The porn star who went legit

The porn star who went legit -- Traci Lords joins the cast of "Melrose Place" in hopes of becoming a "real" actress

It takes just three little words to drive Traci Lords completely crazy

”I hate the phrase former porn star,” sniffs the, ah, onetime X-rated actress as she sips a cappuccino at Beverly Hills’ trés trendy Peninsula Hotel. ”That part of my life was a long time ago. Think of something else to call me.”

How about Rikki, the name of her new Melrose Place character, a curvy but scary cult member who became Sydney’s roommate in the Jan. 16 episode? ”It’s a very cool part,” she says. ”I start off being really nice, but you can see something lurking behind my eyes. I turn into a monster.” The role is slated to run for only five weeks, but it’s by far the biggest, most important gig of Lords’ post-porn career. Along with a few other recent TV breaks — including a recurring bit as the bodacious new bus-girl at the Lunch Box diner on Roseanne — it may help Lords do what no other ex-X-rated actress has done before: become a star outside the boudoir.

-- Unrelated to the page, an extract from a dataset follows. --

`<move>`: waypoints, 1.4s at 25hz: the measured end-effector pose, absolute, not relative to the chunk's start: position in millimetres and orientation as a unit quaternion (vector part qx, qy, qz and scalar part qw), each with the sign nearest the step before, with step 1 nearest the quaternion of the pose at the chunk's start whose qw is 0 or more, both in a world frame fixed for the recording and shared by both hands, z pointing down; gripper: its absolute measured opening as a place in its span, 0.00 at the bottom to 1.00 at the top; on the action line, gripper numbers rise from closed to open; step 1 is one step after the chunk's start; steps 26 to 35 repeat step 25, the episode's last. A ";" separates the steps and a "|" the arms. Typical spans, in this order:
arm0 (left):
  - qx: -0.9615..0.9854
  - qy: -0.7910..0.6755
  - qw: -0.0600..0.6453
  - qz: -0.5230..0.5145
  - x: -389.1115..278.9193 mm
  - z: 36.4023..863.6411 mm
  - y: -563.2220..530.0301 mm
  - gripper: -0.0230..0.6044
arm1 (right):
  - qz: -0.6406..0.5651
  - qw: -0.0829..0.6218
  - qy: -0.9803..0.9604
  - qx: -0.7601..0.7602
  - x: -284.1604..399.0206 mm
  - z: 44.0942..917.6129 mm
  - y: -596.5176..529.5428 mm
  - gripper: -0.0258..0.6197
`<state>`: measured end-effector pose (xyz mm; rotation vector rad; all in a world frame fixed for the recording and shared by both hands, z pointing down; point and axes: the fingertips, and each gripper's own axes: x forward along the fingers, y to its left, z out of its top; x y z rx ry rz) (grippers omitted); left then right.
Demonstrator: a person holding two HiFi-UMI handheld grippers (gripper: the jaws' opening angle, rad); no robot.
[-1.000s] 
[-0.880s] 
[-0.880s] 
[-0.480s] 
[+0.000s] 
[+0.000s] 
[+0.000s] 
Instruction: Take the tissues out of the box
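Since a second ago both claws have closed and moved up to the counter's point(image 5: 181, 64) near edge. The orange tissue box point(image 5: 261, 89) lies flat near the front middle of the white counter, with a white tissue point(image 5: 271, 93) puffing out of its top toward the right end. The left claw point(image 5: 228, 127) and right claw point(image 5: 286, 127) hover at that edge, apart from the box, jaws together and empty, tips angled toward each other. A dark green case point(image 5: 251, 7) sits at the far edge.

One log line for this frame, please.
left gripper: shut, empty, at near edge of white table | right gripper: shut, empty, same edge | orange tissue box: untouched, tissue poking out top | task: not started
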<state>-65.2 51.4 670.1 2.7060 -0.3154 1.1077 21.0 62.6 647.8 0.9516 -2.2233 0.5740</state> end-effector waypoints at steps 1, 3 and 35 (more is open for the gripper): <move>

Of course, porn stars have tried to cross over before (Marilyn Chambers stretched her talents as a bloodsucker in Rabid and Ginger Lynn Allen kept her clothes on as a saloon girl in Young Guns II), but Lords’ infamous past puts her in an altogether different league. In 1986, shortly after her 18th birthday, it was disclosed that she had made most of her 100-plus hardcore films (including such classics as New Wave Hookers, Beverly Hills Copulator, and Lust in the Fast Lane) while still a minor, some even before she turned 16. The legal repercussions of that scandal reverberated for years, even reaching the U.S. Supreme Court, which last November upheld a child pornography law used to convict a distributor caught peddling tapes from Lords’ early oeuvre (”A victory for children everywhere,” Lords says of the decision).

Today, at 26, Lords has climbed the lowest rungs of legit Hollywood’s evolutionary ladder, starring in B flicks (Roger Corman’s Not of This Earth, Shock ‘Em Dead, and Raw Nerve), taking bit parts on episodic TV (Wiseguy, MacGyver), landing a supporting role in a campy John Waters movie (Cry-Baby), before finally making a splash on prime time with a hefty part in 1993’s Stephen King miniseries Tommyknockers. Lately, she’s been dabbling in music as well: Next month, she’ll release her first album, 1,000 Fires, a dance disc she describes as ”like Nine Inch Nails if its frontperson was a woman and it went techno.” She has also settled down with Brook Yeaton, a prop master she met on the set of Cry-Baby. ”When I first saw him, he was carrying all this big, heavy equipment — but he was wearing bright red lipstick, big fake eyelashes, and a feather boa. He was just goofing around on the set, but I thought, cool!” A marriage made in Frederick’s.

From the start, Lords has been unabashedly savvy about turning her past to her advantage: She still goes by her high-recognition nom de sleaze (her real name is Norma Kuzma), and even performed a brief porno parody on Roseanne last year. Still, she insists that her previous life in the sex biz has mostly been a drag on her current career. ”It’s like being nine feet under, like crawling out of a grave,” she says. ”I’m successful in spite of my past, not because of it.”

With Melrose Place, actually, it may be a bit of both. ”Yes, there is a promotional value in having Traci Lords on the show,” admits Melrose creator and executive producer Darren Star. ”But that’s not the essence of why she got the part. Traci is the only porn star to cross over, and there’s a reason for that. She has talent. She’s more than a gimmick. She delivers. If she couldn’t act, she’d stand out like a sore thumb.”

Lords, for her part, isn’t the slightest bit worried about turning in a perfect performance. ”Get real,” she says. ”Nobody tunes in to Melrose Place for the acting.”